While bitcoin has some loose relationship with our definition of money, I agree with my fellow dinosaurs that bitcoin is dangerous.  It is not because bitcoin can be confused with “money.” Bitcoin may be a threat to our monetary system.

The amount of money in the country (“money supply”) has a big impact on the economy.  An increase in money supply without an increase in products to buy will cause prices to rise.  That is the primary reason for the Federal Reserve Bank.  They control the supply of money in this country.

While supply of bitcoin is theoretically limited (trust me, they say), there is no limit on the number of crypto-currencies.  Nobody is even sure how many crypto-currencies are out there.  Experts quibble that there are at least 1,000 new crypto-currencies and may be as many as 1,500, but nobody is sure! During the Revolutionary War in the U.S., states were printing their own currencies.  Just imagine how confusing that was!  Too many currencies is a glue in the wheels of the economy.
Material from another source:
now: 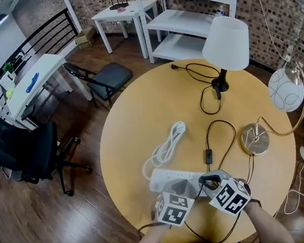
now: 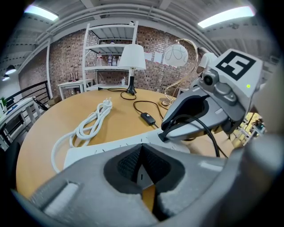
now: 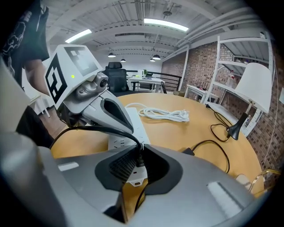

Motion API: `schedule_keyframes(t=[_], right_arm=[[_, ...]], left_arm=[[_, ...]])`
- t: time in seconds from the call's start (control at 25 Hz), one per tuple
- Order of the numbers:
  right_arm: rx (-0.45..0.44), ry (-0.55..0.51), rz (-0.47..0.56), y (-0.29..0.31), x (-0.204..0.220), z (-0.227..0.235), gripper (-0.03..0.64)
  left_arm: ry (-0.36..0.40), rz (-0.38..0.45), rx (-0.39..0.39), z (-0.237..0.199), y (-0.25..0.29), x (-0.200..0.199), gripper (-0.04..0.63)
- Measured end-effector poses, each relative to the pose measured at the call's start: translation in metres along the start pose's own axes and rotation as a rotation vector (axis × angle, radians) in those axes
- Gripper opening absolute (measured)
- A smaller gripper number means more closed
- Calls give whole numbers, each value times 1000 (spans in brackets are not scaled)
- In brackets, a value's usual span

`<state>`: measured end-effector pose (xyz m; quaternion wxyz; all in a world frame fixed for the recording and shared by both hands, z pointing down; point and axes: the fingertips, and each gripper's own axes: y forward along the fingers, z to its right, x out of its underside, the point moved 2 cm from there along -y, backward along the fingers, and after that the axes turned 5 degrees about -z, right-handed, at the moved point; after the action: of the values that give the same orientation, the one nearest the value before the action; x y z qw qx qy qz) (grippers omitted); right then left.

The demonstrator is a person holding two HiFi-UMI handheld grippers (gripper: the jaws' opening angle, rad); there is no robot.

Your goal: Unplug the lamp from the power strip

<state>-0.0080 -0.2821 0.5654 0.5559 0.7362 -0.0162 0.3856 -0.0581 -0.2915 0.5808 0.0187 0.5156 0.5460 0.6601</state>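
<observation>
Power strip (image 1: 168,178): white, at near edge of the round table (image 1: 134,115); own white cable (image 1: 164,147) coiled just at far left of it.
Lamp (image 1: 254,138): gold base at right, apart from the strip; black cord (image 1: 220,128) looping from there back to the strip.
Right gripper (image 3: 138,153): jaws clamped on the black plug (image 3: 137,158) at right end of the strip.
Left gripper (image 2: 141,148): tips closed together, nothing between; set on the strip body, seemingly pressing.
Step in hand: probably drawing the plug out.
Good way: pull straight along the pins, no twisting; grip on plug body, not on cord; press the strip down with left tips, otherwise likely to lift with the plug.
</observation>
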Motion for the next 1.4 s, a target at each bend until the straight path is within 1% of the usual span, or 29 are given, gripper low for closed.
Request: schedule_keyframes(t=[0.16,0.32,0.44,0.48,0.56,0.6,0.64,0.72,0.76,0.88,1.16,1.32,1.4], right_arm=[[-9,32,5,0,1,2,52],[-36,101,8,1,1,4,54],[-7,53,-2,0,1,1,53],[7,50,29,-5,-4,2,52],[51,102,177,-30,-33,21,49],[84,103,225,-45,-51,36,49],[112,65,227,-56,-65,49,49],[134,-18,190,-67,-78,57,49],[133,-21,189,-70,-78,56,49],[142,16,195,-74,-68,50,49],[191,37,208,-83,-64,49,51],[238,64,209,-89,-53,51,51],[265,93,209,-93,-46,53,51]], left_arm=[[4,3,5,0,1,0,0],[-6,-3,12,-1,0,0,0],[-9,-4,19,-1,1,0,0],[-8,-6,19,0,2,0,0],[-7,-9,17,-1,3,0,0],[-7,-9,16,-2,4,-1,0],[-9,-11,13,-3,4,-1,0],[-15,-20,9,-1,2,4,0],[-15,-24,12,-1,2,5,0],[-8,-17,16,0,2,4,0],[-22,-23,14,-1,1,5,0],[10,1,4,0,4,2,1],[13,6,0,0,4,1,2]])
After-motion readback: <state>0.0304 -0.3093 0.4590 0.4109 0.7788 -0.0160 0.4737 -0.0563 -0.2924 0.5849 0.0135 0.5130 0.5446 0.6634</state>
True-believers argue that the stock market is worth $28 trillion, the government bond market is worth $20 trillion, and the gold market is $7 trillion.  That makes the $180 billion market for bitcoin too tiny and benign to pose any systemic risk.  Of course, that ignores the other crypto-currencies and, more importantly, it ignores the multiplying effect of futures contracts.  The market-backed securities market was also relatively tiny, when it nearly took down the United States economy in 2008/9.

While I suspect the associated  blockchain might be a real innovation, I am totally confident that additional currencies are not, especially any unregulated currency!  A common currency in Europe (the euro) has been a good thing for them.  Imagine each country reviving their old currencies again!  It would be crazy . . . my dino-buddies agree!